### Task statement
Within the material below, transcribe exactly the lines from the one holding "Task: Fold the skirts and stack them" through the one holding "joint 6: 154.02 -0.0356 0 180", keeping both ends and skipping the rest.

### Available data
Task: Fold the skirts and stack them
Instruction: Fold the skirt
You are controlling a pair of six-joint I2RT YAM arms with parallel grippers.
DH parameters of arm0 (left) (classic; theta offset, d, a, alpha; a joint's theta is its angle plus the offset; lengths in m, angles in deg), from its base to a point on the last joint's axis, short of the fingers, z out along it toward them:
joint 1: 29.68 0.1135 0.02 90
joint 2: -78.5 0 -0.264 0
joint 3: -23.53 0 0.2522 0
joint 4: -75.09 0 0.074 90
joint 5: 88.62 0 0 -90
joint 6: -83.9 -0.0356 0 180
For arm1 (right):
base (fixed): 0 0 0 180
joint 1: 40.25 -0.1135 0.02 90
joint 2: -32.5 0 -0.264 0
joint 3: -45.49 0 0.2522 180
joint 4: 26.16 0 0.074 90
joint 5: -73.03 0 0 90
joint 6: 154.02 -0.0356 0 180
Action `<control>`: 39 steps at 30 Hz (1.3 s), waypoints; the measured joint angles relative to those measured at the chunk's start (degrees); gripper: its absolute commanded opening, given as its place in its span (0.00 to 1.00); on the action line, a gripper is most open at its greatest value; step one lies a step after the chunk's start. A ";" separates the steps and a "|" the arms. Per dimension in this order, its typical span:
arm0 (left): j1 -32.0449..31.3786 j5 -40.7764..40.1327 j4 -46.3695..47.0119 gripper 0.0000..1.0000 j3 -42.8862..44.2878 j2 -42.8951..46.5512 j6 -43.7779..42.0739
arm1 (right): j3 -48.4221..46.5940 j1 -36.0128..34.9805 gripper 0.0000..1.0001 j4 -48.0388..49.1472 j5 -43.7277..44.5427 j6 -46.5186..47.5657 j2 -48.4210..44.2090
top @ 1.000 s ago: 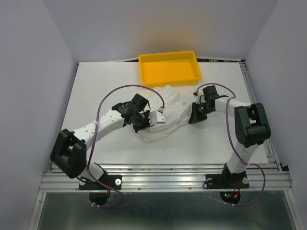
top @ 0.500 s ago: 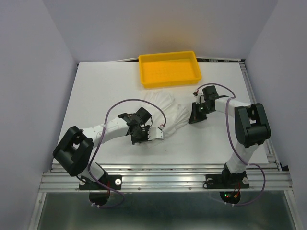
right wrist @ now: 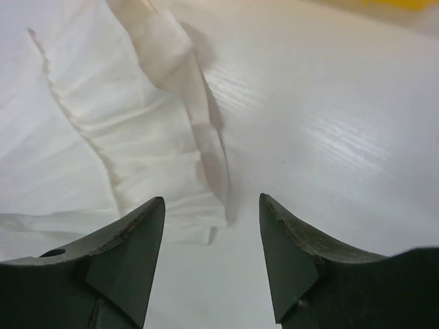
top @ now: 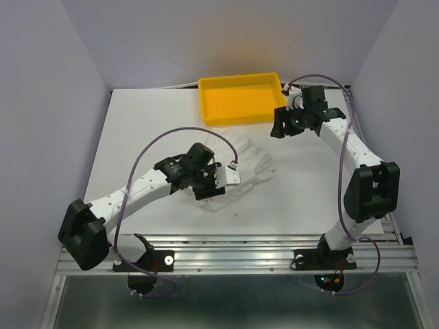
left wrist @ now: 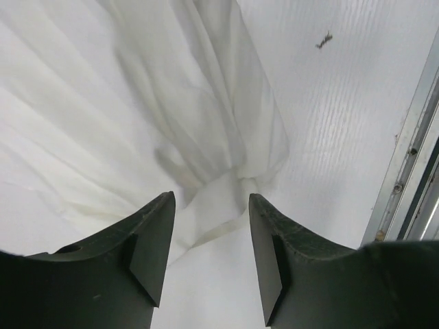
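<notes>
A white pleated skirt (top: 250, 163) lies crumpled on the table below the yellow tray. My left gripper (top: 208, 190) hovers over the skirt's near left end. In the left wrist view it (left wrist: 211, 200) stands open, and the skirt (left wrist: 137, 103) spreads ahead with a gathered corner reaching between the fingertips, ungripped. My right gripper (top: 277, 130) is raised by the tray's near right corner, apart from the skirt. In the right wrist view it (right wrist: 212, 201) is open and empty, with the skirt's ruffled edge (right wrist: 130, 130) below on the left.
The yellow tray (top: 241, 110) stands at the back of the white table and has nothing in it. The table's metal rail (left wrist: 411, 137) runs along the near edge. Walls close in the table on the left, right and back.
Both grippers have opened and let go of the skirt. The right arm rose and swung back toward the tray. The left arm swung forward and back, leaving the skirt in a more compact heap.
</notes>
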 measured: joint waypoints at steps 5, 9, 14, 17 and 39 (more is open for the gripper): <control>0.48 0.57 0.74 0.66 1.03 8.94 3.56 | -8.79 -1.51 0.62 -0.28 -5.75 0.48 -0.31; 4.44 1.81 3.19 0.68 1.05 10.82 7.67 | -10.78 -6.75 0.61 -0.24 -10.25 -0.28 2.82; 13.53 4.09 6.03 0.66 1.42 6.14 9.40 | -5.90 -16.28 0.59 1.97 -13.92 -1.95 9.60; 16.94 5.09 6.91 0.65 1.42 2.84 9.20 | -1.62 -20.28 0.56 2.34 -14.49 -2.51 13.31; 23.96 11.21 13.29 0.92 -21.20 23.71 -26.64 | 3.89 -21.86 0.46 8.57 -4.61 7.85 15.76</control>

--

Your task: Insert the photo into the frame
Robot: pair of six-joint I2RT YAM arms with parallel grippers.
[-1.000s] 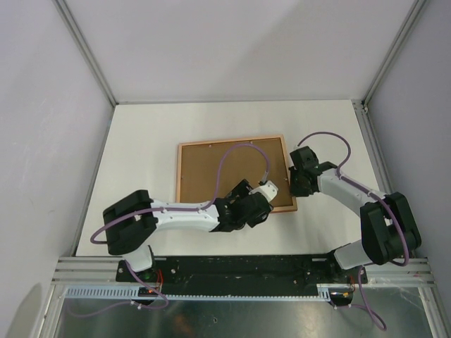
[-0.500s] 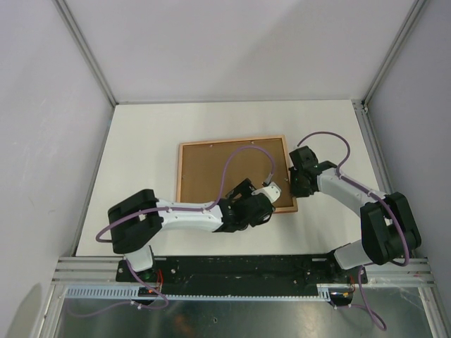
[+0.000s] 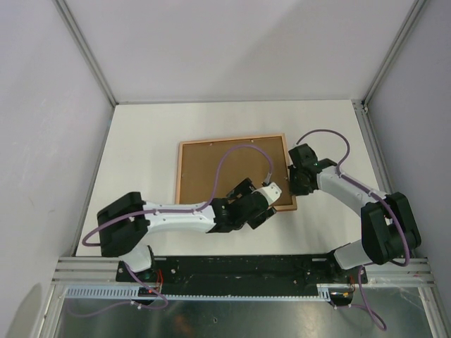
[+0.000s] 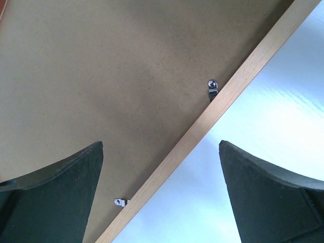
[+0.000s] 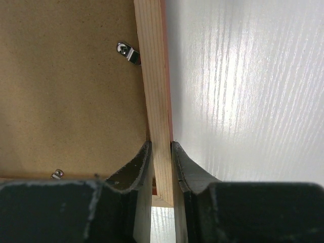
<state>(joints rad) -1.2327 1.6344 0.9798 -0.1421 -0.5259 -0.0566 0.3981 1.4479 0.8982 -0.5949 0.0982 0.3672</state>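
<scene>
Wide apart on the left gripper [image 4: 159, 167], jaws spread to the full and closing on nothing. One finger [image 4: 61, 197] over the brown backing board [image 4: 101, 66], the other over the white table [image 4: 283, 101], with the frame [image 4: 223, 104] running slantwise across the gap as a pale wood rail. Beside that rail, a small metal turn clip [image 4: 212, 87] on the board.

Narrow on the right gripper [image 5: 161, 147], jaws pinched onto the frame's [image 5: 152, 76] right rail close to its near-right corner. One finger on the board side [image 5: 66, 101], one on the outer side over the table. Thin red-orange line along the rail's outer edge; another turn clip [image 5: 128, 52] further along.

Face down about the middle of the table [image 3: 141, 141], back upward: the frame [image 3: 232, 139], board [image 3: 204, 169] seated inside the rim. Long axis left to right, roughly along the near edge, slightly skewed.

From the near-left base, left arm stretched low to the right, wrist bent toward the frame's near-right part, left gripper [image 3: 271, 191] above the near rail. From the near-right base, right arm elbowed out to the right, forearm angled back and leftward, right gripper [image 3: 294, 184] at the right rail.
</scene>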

### Task output
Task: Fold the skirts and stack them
Instruction: Fold the skirt
You are controlling a pair of six-joint I2RT YAM arms with parallel grippers.
DH parameters of arm0 (left) (classic; theta offset, d, a, alpha; a joint's theta is its angle plus the offset; lengths in m, angles in deg), from its base to a point on the last joint's axis, short of the fingers, z out along it toward them:
joint 1: 29.68 0.1135 0.02 90
joint 2: -78.5 0 -0.264 0
joint 3: -23.53 0 0.2522 0
joint 4: -75.09 0 0.074 90
joint 5: 88.62 0 0 -90
joint 6: -83.9 -0.0356 0 180
For arm1 (right):
base (fixed): 0 0 0 180
joint 1: 40.25 -0.1135 0.02 90
joint 2: -32.5 0 -0.264 0
joint 3: -45.49 0 0.2522 180
joint 4: 26.16 0 0.074 90
joint 5: -73.03 0 0 90
joint 6: 154.02 -0.0356 0 180

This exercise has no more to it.